▶ **Problem requirements**
Every line of the data below should be repeated exactly, and no picture should be copied.

▶ **Source data**
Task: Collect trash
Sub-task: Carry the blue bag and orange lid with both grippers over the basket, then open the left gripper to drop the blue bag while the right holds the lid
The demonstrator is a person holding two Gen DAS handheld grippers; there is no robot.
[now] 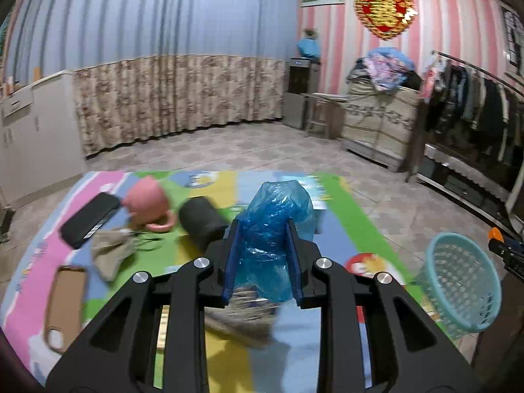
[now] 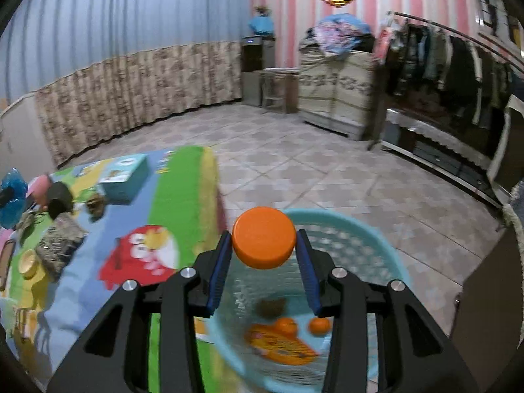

▶ **Reply**
Task: Collect trash
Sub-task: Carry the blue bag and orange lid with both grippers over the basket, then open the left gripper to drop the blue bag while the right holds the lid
The demonstrator is a person holding two Gen DAS handheld grippers; there is no robot.
[now] 
[now] 

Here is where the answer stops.